GIOVANNI PAOLO II A MONTECITORIO
Casini s’era schierato dalla parte di Renzi anche sul referendum costituzionale del 2016. Pur di difendere le ragioni del Sì, alcuni mesi prima della consultazione non aveva rinnovato la tessera dell’Udc, contraria alla riforma renziana. L’Unione di centro era nata nel 2002 dalla fusione tra Cdu, Ccd e Democrazia europea. Sotto quell’insegna, Casini, che dell’Udc è stato lo storico leader, nel 2002 aveva accolto Papa Giovanni Paolo II a Montecitorio.

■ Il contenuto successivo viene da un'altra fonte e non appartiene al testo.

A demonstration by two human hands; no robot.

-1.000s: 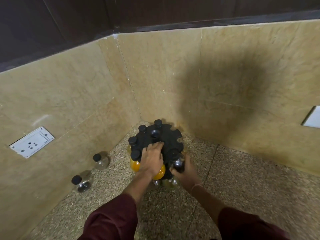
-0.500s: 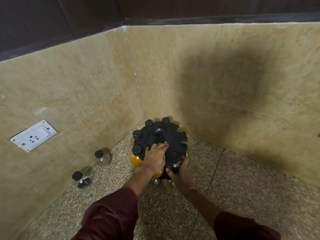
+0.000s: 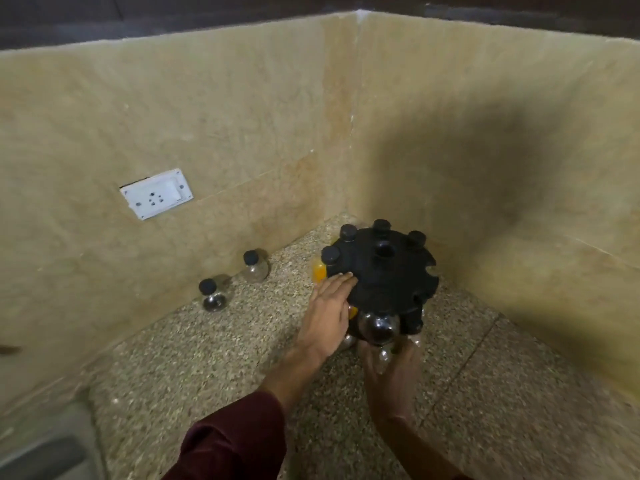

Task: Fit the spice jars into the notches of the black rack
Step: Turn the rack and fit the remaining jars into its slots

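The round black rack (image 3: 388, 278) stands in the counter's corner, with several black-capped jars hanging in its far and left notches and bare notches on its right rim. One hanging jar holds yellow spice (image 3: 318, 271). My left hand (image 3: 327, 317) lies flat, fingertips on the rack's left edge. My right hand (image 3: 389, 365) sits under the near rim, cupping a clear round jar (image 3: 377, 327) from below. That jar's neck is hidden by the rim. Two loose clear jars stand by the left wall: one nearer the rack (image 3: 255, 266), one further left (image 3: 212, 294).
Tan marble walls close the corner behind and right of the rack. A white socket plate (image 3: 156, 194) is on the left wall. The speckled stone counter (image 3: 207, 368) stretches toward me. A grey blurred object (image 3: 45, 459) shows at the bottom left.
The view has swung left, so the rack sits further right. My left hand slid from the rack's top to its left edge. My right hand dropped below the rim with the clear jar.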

Un evento storico. Anche alle politiche di domenica scorsa, centristi e moderati sono arrivati divisi. Chi ha seguito Casini nel centrosinistra e chi ha aderito a Noi con l’Italia, la cosiddetta quarta gamba del centrodestra. Dopo essere stato deputato, senatore, presidente della Camera e della commissione degli Affari esteri del Senato, dopo essere stato uno dei principali protagonisti della seconda Repubblica, col 33,12% Casini è stato rieletto a Palazzo Madama nel collegio della sua città. L’unico in cui ha voluto correre. “Sarò il senatore di Bologna”, ha sottolineato dopo l’elezione. “Quello di rispondere a chi mi ha votato, e anche a chi non mi ha votato, sarà il mio primo impegno”. Casini, nella prossima legislatura, sarà il decano dei parlamentari, per anzianità di servizio secondo solo al presidente emerito della Repubblica e senatore a vita, Giorgio Napolitano.
Nel caso di Casini, però, non vale la data di nascita, ma l’esperienza e la maturità acquisita. Sono queste le doti che lo faranno diventare naturalmente un punto di riferimento in un clima politico precario. In Parlamento, con la sciarpa del Bologna, i capelli bianchi e l’empatia del giovane-vecchio democristiano. Questo è Casini. Rieletto.